Forever Young, C. Ratchford
I was just a girl talking to a boy I knew of from school. We were headed in different directions but found ourselves meeting in a common place.
Grand Central Station.
I sat on the creaky wooden benches while my Dad purchased snacks for us to have on the train back to Stamford. It wasn’t really the safest thing, thinking back to NYC in the early eighties. But he was trying to save us both the embarrassment of the..questionable reading material…so openly displayed back then. But he could see me and I could see him.
So there I was when I noticed him. He sat behind me in class. He had a group of friends who did not spend time noticing me. But there he was. Staring at me. I smiled at him and he looked around before coming over. He sat on the bench in front of me and leaned over. Small talk about our teacher and his hippie clothes. Small talk about the absurdities of home work. My Dad came over just then and he started to almost run.

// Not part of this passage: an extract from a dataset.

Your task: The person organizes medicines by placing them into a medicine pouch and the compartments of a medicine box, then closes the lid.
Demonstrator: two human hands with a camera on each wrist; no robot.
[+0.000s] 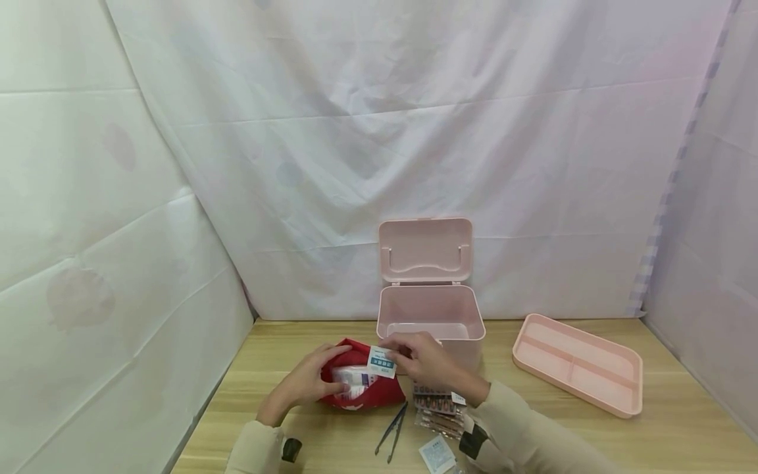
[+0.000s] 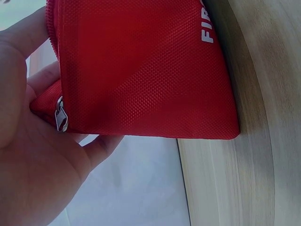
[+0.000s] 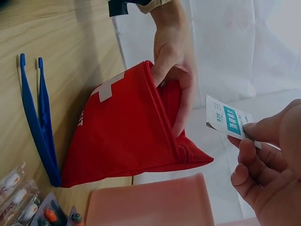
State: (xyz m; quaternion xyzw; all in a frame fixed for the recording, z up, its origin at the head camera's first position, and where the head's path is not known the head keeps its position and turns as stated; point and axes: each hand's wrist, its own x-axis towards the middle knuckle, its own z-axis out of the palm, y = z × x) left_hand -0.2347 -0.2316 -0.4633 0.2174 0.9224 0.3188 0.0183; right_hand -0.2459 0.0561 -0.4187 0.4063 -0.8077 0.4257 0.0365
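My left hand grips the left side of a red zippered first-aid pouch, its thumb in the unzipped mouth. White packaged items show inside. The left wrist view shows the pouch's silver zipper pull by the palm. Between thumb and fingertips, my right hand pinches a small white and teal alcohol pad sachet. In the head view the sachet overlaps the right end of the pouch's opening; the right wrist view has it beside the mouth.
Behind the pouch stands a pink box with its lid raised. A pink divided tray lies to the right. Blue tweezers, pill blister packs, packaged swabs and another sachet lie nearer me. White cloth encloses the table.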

“Oh you don’t have to leave, young man. You know my daughter already?”
“Yes, Sir” He said. “From school”.
I gave my dad a giddy grin.
Seeing things were okay, Dad took that moment to use the rest room.
He told me things I felt were secrets. This cool kid telling me cool things that sounded just like the things I could have been saying but were somehow not as cool.
In that moment. We may have become friends but his mother came from where ever she was and snatched him up by his collar.
“You find the worst people to talk to.”
She yelled at him, and looked back at me like she wanted to spit.
There’s a big difference between “innocence” and “youth”. We were young, but not innocent. We were not ignorant of the things we may or may not have been sheltered from. But in that moment, our youth allowed us to feign innocence and have a moment we both needed. The more we age the less we can pretend to not know. To be unaware of really, anything. He knew what his mother’s problem was before I did. But I knew too. I was glad my father wasn’t there to see what happened. To see the hurt on his face to know that his beloved daughter was not shielded from racism.
I would like to say that he and I became friends. That we ate lunch together. That we had more talks. I would even like to say that I never saw him again. That he moved away. But the reality is, the most we shared after that day were sly, short glances. Not even a smile. We both knew something that we could not pretend we didn’t know. We had aged just a little more that day.
And we couldn’t give it back.
A few years back I killed Cynthia in Mafia Wars on Facebook, we've been tight ever since. She is a new wife & first time mom. That nurturing instinct is a powerful source of help in the lives of others.
Also from Cynthia on the blog Forty One Years To Life "Aging"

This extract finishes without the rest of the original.